> _To do_:
In the material below, the lines containing the word "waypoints" are required; copy each of them.

> _Provided material_:
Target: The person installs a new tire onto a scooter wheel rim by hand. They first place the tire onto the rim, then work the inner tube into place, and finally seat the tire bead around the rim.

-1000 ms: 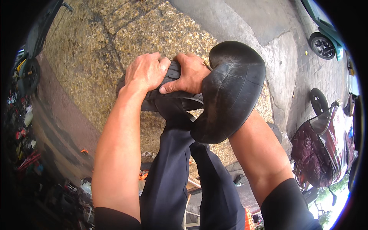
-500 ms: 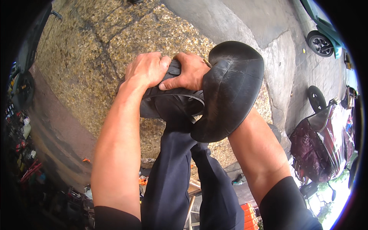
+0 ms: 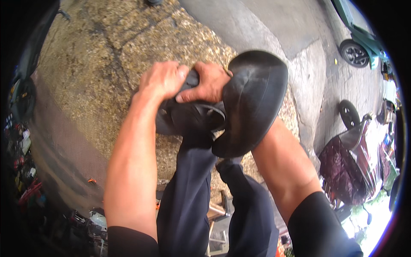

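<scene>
A black rubber tyre stands between my hands and my shins, its opening facing me. My left hand is closed over its top left edge, fingers curled to the far side. Close beside it, my right hand grips the top of the tyre, thumb stretched along the near side. A bulging black inner tube hangs round my right wrist and forearm and hides part of both. Its lower end comes down next to the tyre's right side. My fingertips on the far side are hidden.
Rough pebbled concrete lies underfoot. A wooden stool is partly visible between my legs. To the right are a loose wheel, a maroon cover on a vehicle and a green vehicle's wheel. Clutter lines the left edge.
Both hands keep their hold on the tyre, whose opening now looks narrower and more squeezed. The inner tube shifts slightly left. My legs are a little farther apart, showing more of the stool.
</scene>
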The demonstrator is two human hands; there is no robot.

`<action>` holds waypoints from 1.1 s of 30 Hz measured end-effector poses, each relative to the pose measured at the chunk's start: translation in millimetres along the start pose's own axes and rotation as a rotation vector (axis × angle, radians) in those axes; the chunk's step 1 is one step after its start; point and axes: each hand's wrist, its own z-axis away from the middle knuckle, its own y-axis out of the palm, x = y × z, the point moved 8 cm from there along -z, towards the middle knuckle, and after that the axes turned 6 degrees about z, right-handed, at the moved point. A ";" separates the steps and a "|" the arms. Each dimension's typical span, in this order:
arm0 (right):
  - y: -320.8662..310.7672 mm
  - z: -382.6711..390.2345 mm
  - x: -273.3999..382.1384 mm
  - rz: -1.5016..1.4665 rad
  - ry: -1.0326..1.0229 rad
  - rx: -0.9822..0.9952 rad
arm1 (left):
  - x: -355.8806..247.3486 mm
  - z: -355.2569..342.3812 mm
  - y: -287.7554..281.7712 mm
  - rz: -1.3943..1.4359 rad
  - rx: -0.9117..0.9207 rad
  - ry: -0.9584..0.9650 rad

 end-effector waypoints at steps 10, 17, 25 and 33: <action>1.2 30.9 18.5 0.111 -0.042 -0.094 | 2.7 26.5 -3.6 0.003 -0.081 0.040; -4.6 0.4 9.3 0.114 0.019 -0.045 | 2.5 0.6 -13.1 0.015 -0.104 0.042; 9.1 51.4 26.2 0.117 -0.069 -0.209 | 4.2 50.0 0.0 -0.016 -0.233 0.119; 56.5 174.1 68.2 0.107 -0.154 -0.415 | 38.1 179.5 44.1 0.150 -0.677 0.292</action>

> _Solution_:
`<action>` holds waypoints from 1.1 s of 30 Hz measured end-effector poses, each relative to the pose measured at the chunk's start: translation in millimetres along the start pose's own axes and rotation as a rotation vector (axis × angle, radians) in those axes; the chunk's step 1 is one step after its start; point and axes: each hand's wrist, its own z-axis away from the middle knuckle, its own y-axis out of the palm, x = y × z, the point moved 8 cm from there along -z, towards the middle knuckle, and after that the axes turned 6 degrees about z, right-handed, at the moved point. A ";" separates the steps and a "|" the arms. Each dimension's typical span, in this order:
 end-effector waypoints at steps 10, 17, 25 and 33: <action>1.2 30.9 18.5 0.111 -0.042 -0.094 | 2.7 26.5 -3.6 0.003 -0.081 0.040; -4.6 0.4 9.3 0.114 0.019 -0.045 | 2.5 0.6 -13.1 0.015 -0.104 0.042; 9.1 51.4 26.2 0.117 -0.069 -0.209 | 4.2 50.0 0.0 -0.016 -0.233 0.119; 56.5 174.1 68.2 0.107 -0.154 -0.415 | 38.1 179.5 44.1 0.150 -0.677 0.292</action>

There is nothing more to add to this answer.